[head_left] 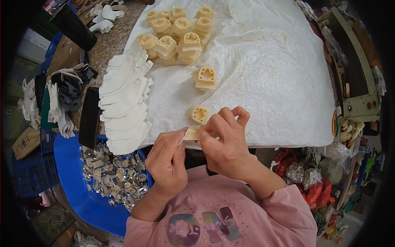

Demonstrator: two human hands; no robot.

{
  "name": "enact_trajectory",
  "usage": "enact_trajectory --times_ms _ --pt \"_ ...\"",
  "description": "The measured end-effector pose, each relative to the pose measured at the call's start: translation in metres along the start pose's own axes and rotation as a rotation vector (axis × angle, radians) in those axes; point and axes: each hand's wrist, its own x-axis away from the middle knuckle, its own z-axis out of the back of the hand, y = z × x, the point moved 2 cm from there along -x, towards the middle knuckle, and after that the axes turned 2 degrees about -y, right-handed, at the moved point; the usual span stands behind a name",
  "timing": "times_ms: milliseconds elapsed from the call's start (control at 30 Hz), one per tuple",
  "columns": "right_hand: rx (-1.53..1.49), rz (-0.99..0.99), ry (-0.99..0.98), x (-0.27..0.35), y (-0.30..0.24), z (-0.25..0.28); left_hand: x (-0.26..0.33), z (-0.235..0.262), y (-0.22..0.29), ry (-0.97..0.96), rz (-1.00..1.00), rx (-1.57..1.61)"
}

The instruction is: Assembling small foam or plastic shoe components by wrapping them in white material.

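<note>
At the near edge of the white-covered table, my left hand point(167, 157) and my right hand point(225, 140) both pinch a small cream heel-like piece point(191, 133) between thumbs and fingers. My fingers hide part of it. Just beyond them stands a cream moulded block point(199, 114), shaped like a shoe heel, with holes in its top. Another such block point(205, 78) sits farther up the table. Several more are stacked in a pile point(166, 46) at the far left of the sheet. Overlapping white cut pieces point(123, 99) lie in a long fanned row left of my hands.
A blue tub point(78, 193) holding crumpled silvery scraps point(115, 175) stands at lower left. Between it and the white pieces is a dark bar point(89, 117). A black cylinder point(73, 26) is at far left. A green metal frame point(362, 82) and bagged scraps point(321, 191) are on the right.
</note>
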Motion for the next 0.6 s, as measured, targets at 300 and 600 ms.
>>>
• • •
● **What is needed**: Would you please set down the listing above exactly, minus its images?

● **Your response**:
[head_left] 

Demonstrator: two human hands; no robot.

{
  "name": "enact_trajectory",
  "usage": "enact_trajectory --times_ms _ --pt \"_ ...\"",
  "description": "The measured end-effector pose, each relative to the pose measured at the call's start: translation in metres along the start pose's own axes and rotation as a rotation vector (axis × angle, radians) in those axes; point and axes: each hand's wrist, its own x-axis away from the middle knuckle, its own z-axis out of the back of the hand, y = z × x, the point moved 2 cm from there along -x, towards the middle knuckle, and after that the axes turned 2 degrees about -y, right-handed, at the moved point; the usual span stands behind a name",
  "timing": "times_ms: milliseconds elapsed from the call's start (control at 30 Hz), one per tuple",
  "columns": "right_hand: rx (-1.53..1.49), rz (-0.99..0.99), ry (-0.99..0.98), x (-0.27..0.35), y (-0.30..0.24), z (-0.25..0.28); left_hand: x (-0.26..0.33), z (-0.235..0.262), y (-0.22..0.29), ry (-0.97..0.96), rz (-1.00..1.00), rx (-1.57..1.61)"
}

The instruction is: Assembling small foam or plastic shoe components by wrapping them in white material.

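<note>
At the near edge of the white-covered table, my left hand point(167, 157) and my right hand point(225, 140) both pinch a small cream heel-like piece point(191, 133) between thumbs and fingers. My fingers hide part of it. Just beyond them stands a cream moulded block point(199, 114), shaped like a shoe heel, with holes in its top. Another such block point(205, 78) sits farther up the table. Several more are stacked in a pile point(166, 46) at the far left of the sheet. Overlapping white cut pieces point(123, 99) lie in a long fanned row left of my hands.
A blue tub point(78, 193) holding crumpled silvery scraps point(115, 175) stands at lower left. Between it and the white pieces is a dark bar point(89, 117). A black cylinder point(73, 26) is at far left. A green metal frame point(362, 82) and bagged scraps point(321, 191) are on the right.
</note>
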Motion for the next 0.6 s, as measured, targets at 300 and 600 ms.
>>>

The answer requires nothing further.